• **EXERCISE DIRECTIONS**
The lines to find are those in the entries that hold the word "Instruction"; copy every one of them.

[Stored entries]
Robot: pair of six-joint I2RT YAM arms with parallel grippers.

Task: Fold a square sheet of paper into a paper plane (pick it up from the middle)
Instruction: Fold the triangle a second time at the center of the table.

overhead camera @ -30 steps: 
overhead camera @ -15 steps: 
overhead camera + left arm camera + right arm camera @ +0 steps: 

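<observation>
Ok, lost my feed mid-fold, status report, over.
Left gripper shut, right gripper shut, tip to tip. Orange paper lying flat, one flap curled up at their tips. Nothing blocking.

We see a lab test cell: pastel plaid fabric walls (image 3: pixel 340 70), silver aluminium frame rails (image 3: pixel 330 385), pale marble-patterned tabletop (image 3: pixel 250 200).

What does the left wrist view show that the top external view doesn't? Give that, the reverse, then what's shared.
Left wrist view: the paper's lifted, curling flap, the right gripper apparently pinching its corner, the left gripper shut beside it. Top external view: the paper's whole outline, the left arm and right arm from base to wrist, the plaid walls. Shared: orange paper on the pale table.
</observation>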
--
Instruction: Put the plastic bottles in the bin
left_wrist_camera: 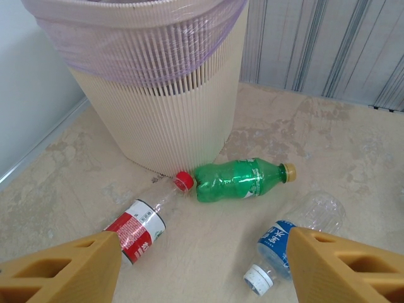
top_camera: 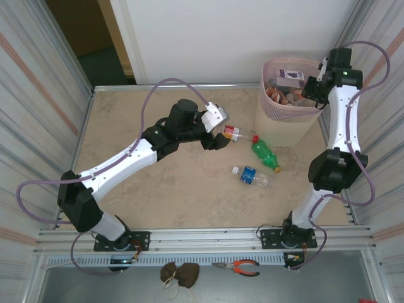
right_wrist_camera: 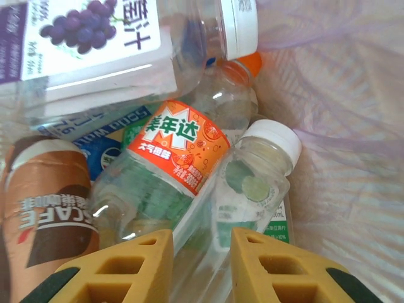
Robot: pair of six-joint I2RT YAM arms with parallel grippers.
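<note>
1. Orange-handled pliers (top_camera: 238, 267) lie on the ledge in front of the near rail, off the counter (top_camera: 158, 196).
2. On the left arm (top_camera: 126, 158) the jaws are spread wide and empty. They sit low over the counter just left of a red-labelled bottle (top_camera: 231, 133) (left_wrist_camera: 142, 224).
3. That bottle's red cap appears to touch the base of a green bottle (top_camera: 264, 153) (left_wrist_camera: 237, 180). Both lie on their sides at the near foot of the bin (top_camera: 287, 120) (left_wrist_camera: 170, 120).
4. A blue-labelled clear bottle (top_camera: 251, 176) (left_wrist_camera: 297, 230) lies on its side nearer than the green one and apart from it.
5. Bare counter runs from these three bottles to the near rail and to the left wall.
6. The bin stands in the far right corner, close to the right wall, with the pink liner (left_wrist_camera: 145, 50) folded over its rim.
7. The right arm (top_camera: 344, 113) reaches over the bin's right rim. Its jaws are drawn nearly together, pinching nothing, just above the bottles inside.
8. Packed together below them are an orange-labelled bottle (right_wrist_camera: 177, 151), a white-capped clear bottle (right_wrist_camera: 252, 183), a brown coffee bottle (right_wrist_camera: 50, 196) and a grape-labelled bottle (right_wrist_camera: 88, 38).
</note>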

• **REPLY**
Instruction: Fold the triangle a second time at the center of the table.
Instruction: Put the plastic bottles in the bin

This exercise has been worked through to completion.